Pour lui, davantage de moyens doivent être mis pour prendre en charge les Français à leur domicile et ainsi éviter des passages inutiles aux urgences. « L’afflux qui pose le plus de problèmes est celui de personnes polypathologiques âgées, qui basculent dans la décompensation en raison d'une insuffisance de prévention et d’accompagnement à domicile », a-t-il expliqué, précisant qu'il « ne jetait la pierre à personne ». Selon lui, le plan urgences d'Agnès Buzyn ne traite pas suffisamment l'amont. « Il faudrait que ce plan impacte les acteurs du domicile (aides soignantes, services d’aide à domicile) qui sont la première ligne de la santé — pas forcément du soin — du suivi des personnes en précarité à leur domicile », a ajouté Antoine Perrin.

Le député (LREM) et urgentiste Thomas Mesnier, chargé avec le Pr Pierre Carli par Agnès Buzyn de rendre un rapport sur les urgences, a réfuté l'idée selon laquelle le système de santé s'organiserait « autour de l'urgence ». « Je pense que ce sont les Francais qui l’utilisent de façon un peu différente », a-t-il estimé. Et ce notamment en raison d'un « déficit de temps médical, notamment en ville »« Cela les pousse à se tourner vers les urgences où la lumière est allumée et où on finit par avoir une médecine de l’aigue, immédiate, qu’on consomme », analyse Thomas Mesnier.

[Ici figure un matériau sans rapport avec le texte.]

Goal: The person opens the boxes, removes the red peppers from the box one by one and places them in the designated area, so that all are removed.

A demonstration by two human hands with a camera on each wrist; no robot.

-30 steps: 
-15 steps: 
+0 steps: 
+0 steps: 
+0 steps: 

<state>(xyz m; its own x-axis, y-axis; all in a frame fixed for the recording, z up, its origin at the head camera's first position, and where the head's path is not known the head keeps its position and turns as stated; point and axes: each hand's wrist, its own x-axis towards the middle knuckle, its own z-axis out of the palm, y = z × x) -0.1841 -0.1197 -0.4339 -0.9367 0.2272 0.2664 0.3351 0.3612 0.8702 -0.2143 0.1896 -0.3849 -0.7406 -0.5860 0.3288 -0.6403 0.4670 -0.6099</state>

Et le député de mettre en avant la création prochaine du service d'accès aux soins (SAS). « Toute l’idée du SAS est de dire : "Vous avez un besoin de santé (…) vous ne savez pas où aller à part aux urgences : appelez ce numéro, allez sur cette plateforme en ligne. On vous orientera et on organisera votre parcours de soins" », fait valoir Thomas Mesnier. « L’idée est justement de ne pas passer par les urgences, de les éviter dès que possible », conclut-il.